The road, McKillops Road, was challenging, but not in a good way. To be fair the wise old duck back at Orbost tourist information had warned me about it, say there was a section that will make your passenger nervous with the big drop and don’t meet anyone coming the other way as neither of you will want to back up. Well there is that section, it goes on for about 15km either side of the bridge...

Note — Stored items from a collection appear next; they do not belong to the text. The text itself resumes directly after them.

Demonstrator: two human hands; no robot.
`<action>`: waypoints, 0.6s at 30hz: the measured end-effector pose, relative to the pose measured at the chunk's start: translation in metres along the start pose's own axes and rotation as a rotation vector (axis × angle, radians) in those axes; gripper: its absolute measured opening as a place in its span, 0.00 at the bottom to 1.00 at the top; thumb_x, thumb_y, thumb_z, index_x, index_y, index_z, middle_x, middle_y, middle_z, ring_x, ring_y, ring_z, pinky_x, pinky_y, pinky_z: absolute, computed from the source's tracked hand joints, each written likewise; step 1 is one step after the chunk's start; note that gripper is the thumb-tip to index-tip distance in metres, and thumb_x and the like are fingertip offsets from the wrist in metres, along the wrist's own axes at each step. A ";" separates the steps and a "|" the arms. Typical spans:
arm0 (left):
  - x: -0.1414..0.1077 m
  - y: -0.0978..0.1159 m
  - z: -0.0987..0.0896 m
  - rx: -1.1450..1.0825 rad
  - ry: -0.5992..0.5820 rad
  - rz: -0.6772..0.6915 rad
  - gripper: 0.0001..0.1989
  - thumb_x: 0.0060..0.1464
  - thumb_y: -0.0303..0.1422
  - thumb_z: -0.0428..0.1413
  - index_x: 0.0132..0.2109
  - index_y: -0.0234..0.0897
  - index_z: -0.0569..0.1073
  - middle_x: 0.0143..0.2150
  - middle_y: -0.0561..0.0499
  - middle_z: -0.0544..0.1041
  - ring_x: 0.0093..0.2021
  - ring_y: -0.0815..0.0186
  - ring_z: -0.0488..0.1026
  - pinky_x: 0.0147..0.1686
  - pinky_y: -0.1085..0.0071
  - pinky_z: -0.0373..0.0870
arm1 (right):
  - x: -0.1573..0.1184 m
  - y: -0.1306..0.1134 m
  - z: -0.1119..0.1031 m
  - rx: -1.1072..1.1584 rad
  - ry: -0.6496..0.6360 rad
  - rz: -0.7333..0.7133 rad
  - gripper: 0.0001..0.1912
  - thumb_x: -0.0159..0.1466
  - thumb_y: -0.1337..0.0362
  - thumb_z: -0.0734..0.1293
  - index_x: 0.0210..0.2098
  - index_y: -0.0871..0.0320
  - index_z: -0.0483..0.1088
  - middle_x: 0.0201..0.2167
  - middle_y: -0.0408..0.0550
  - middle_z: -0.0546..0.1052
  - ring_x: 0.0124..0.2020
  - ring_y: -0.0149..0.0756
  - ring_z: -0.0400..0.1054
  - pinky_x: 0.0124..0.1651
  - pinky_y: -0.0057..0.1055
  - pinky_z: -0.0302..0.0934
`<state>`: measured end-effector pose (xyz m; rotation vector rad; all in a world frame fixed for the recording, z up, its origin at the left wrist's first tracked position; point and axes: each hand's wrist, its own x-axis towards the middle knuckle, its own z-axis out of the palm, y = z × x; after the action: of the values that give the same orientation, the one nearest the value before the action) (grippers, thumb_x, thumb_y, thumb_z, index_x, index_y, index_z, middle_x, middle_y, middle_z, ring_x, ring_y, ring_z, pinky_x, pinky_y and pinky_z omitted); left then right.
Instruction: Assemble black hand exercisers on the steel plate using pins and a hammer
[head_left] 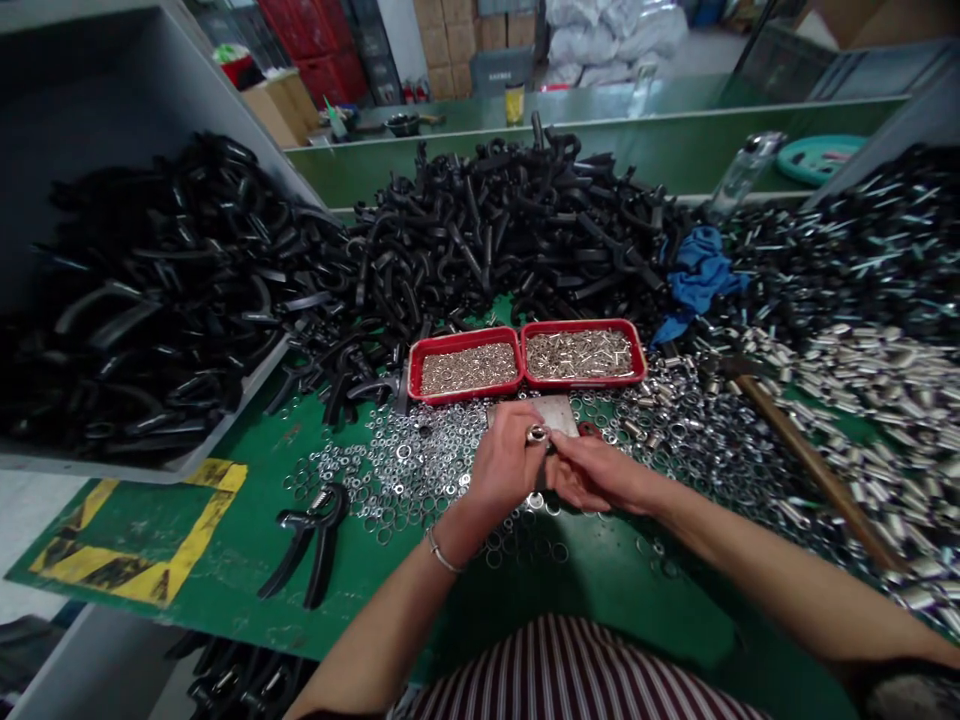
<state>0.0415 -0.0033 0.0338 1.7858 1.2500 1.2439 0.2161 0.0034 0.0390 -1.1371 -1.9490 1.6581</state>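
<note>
My left hand (504, 462) pinches a small shiny metal ring or nut (537, 434) between its fingertips. My right hand (592, 472) comes in from the right, its fingertips against the left hand's fingers; whatever they touch is hidden. Just beyond both hands lies a flat steel plate (556, 412). Loose steel washers and nuts (420, 452) cover the green table around them. Two red trays (466, 365) (583, 352) of small metal parts stand just past the plate, side by side. A black spring hand grip (311, 540) lies to the left of my left hand.
Heaps of black curved plastic parts (487, 230) rise behind the trays, and more fill a grey bin (150, 300) on the left. Metal sleeves (877, 400), a wooden-handled hammer (810, 455) and a blue cloth (697, 275) lie to the right.
</note>
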 end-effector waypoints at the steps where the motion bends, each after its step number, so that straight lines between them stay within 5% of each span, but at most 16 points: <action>1: -0.001 0.002 0.000 -0.019 0.009 -0.014 0.08 0.65 0.39 0.51 0.41 0.39 0.70 0.45 0.44 0.71 0.47 0.59 0.69 0.52 0.62 0.64 | -0.001 -0.001 0.001 0.030 0.039 -0.013 0.30 0.73 0.43 0.48 0.31 0.56 0.66 0.18 0.42 0.69 0.14 0.28 0.56 0.19 0.27 0.51; 4: -0.002 0.006 0.000 -0.063 0.149 -0.133 0.10 0.67 0.40 0.49 0.42 0.40 0.70 0.41 0.46 0.71 0.44 0.59 0.69 0.51 0.63 0.64 | -0.003 -0.004 0.003 0.089 0.179 -0.060 0.21 0.67 0.44 0.63 0.31 0.55 0.63 0.22 0.42 0.71 0.18 0.27 0.58 0.21 0.25 0.52; 9: -0.006 0.009 -0.001 -0.002 0.054 -0.003 0.10 0.66 0.40 0.51 0.39 0.39 0.69 0.42 0.45 0.71 0.45 0.59 0.69 0.50 0.63 0.65 | -0.006 -0.005 0.006 0.200 -0.101 -0.012 0.31 0.74 0.44 0.44 0.33 0.56 0.65 0.18 0.40 0.68 0.13 0.28 0.54 0.18 0.28 0.53; 12: -0.007 0.007 0.002 -0.033 0.143 -0.194 0.12 0.67 0.42 0.48 0.42 0.40 0.69 0.42 0.45 0.72 0.44 0.59 0.69 0.49 0.62 0.65 | -0.006 -0.008 0.008 -0.065 0.215 -0.127 0.18 0.69 0.47 0.61 0.41 0.56 0.67 0.32 0.48 0.76 0.28 0.34 0.69 0.31 0.32 0.64; 14: -0.008 0.004 0.004 -0.028 0.218 -0.317 0.13 0.68 0.43 0.47 0.44 0.39 0.69 0.42 0.45 0.72 0.44 0.58 0.69 0.50 0.61 0.64 | -0.006 -0.010 0.011 -0.214 0.402 -0.189 0.14 0.65 0.53 0.67 0.41 0.56 0.67 0.36 0.50 0.75 0.37 0.39 0.70 0.39 0.36 0.65; 18: -0.013 -0.001 0.004 0.017 0.159 -0.169 0.11 0.67 0.42 0.50 0.43 0.39 0.69 0.43 0.45 0.71 0.47 0.58 0.69 0.52 0.62 0.63 | -0.004 -0.010 0.019 0.007 0.235 -0.056 0.12 0.70 0.52 0.60 0.39 0.54 0.61 0.25 0.40 0.70 0.21 0.31 0.63 0.25 0.29 0.59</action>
<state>0.0438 -0.0150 0.0266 1.5813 1.4718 1.3004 0.2016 -0.0123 0.0441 -1.2039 -1.8092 1.4305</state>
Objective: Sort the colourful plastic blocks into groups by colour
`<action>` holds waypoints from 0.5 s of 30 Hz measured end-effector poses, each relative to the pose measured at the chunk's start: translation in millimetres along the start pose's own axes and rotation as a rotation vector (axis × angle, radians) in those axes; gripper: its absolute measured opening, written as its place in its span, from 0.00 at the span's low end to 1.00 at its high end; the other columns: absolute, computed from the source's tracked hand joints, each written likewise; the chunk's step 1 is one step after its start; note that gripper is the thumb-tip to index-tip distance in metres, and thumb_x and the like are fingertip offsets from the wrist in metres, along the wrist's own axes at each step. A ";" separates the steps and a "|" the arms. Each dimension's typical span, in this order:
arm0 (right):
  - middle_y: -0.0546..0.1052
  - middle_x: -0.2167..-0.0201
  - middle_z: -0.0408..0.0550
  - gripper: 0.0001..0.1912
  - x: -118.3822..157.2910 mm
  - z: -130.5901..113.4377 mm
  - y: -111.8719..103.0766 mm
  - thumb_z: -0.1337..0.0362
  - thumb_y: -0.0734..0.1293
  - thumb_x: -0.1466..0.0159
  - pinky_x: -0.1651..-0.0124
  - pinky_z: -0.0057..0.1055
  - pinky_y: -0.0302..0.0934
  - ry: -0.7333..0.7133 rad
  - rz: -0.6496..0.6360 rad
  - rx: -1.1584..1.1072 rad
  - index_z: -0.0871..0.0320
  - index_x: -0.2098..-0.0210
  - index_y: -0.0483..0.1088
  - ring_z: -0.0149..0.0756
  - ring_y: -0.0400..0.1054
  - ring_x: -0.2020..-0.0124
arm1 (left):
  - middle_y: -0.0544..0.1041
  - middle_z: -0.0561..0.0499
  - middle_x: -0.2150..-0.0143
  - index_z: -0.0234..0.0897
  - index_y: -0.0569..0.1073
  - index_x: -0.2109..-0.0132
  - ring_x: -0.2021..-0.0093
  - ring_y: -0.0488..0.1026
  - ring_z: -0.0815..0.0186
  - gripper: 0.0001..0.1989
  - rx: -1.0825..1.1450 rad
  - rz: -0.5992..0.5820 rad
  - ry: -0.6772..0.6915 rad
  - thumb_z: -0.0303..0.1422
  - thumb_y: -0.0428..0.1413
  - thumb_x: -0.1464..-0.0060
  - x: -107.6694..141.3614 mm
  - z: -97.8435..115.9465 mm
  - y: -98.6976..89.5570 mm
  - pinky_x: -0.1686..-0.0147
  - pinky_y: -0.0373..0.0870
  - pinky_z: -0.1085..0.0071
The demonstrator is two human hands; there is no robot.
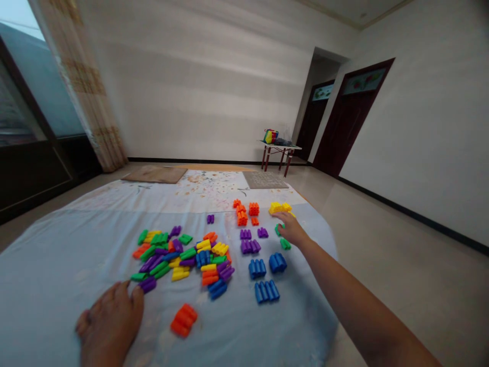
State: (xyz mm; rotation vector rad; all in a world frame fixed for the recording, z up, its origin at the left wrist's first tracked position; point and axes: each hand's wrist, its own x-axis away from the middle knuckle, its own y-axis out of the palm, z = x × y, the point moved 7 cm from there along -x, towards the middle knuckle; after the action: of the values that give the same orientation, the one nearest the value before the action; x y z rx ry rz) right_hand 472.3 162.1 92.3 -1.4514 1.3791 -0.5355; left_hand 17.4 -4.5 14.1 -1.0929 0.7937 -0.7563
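Note:
My left hand [110,321] rests on the cloth at the lower left, fingers apart, close to a purple piece [148,284] at the edge of a mixed pile [187,255]. My right hand [290,228] reaches out on the right, its fingers spread beside the yellow pieces [280,207] and above a green piece [278,230]. Nothing shows in either hand. Left of my right hand stand orange pieces [242,215] and purple pieces [250,246]. Blue pieces [267,291] lie nearer me. A separate orange piece [184,320] lies near the front.
The round table has a pale cloth [69,265]. A brown mat [156,174] and a patterned mat [265,180] lie at its far edge. Behind stands a small table [281,147] with a colourful bag [270,136]. Curtain at left, doors at right.

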 end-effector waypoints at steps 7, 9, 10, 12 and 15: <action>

Single lane, loose gravel surface, no barrier, totally blind corners and a drop of 20 to 200ft off the edge of the road. I considered taking a 4x4 track south from the bridge, as I could see on the map the road on the other side was just as bad if not worse. Unfortunately that was now a one way track, south to north only, due to a couple of very bad sections in the middle - despite being marked as a medium track on Hema’s highly detailed, but somewhat outdated high country map.
It’s not the road per-se that is the problem. People have obviously been travelling this road for many years. It’s the fact it is two way and the signage is not sufficient ‘tight and twisty turns ahead’ does not convey the gravity (boom!) of the situation. It should say ‘walking pace only or slower round all blind corners’ as there is no way to fit two vehicles past and a collision could easily result in the vehicle on the outside going over the edge.
Video (not mine) here.
Luckily the only other vehicle we passed while moving was an ADV biker, going like us, walking pace. We acknowledged each others caution as we passed. The two other vehicles that passed us, when thank the lord we were pulled over were tourists in road cars, probably doing 15-20km an hour round those blind bends, would have been curtains if 3 ton of Land Cruiser is coming the other way...
As the road eventually opened up, I noticed a warning light on the dashboard of the Land Cruiser. I pulled over, did a few basic checks, nothing smelt too hot or looked obviously wrong. I looked up the warning light in the owners manual ‘take me to Toyota’ is what it basically said. I was wracking my brain trying to think what it was. I had recently switched fuel tanks and though maybe I had some bad fuel. I switched back to the other fuel tank, just as we finished climbing and started to go downhill. The light went away.
We pulled over again and switched the car off for a bit. I had intended to head a little further north and do some more 4x4 tracks, but with a potential vehicle issue that didn’t seem such a good idea. We headed back to the bitumen, as we now drive south to the first town marked as having fuel, the weather changed somewhat.

I got a full $2 worth of fuel out of the pump before it ran out. Fuel truck was late apparently. We cut our losses and just headed for the nearest place to pitch a tent. We still had 60L in the other tank and I was pretty convinced by now the problem wasn’t fuel.

So we ended up staying on a little farm property. They had ducks!


I checked everything I could think of on the Cruiser and everything seemed tickety boo. I though we’d just stick to more main tracks, check out a couple of towns and see how it went.
We try not to waste anything food wise, so I used a chicken carcass and some leftover veggies to make stock that night.


...
Back roads to the little town of Swifts Creek the next day.

Where we could hear the sounds of the school Christmas production rehearsing and found our first bakery in days (what’s up with the lack of bakeries, Victoria?). After wolfing down some tasty pastry treats, we pushed on to historical gold mining town of Omeo.





The cuckoo clock shop housed another treasure. We talked for maybe forty minutes with it’s 84 year old owner, who was getting to grips with not just having recently sold the building, but also facing up that it was probably time to retire. We talked on a wide range of topics, this was one old dame still sharp as a tack. I’m glad we met her.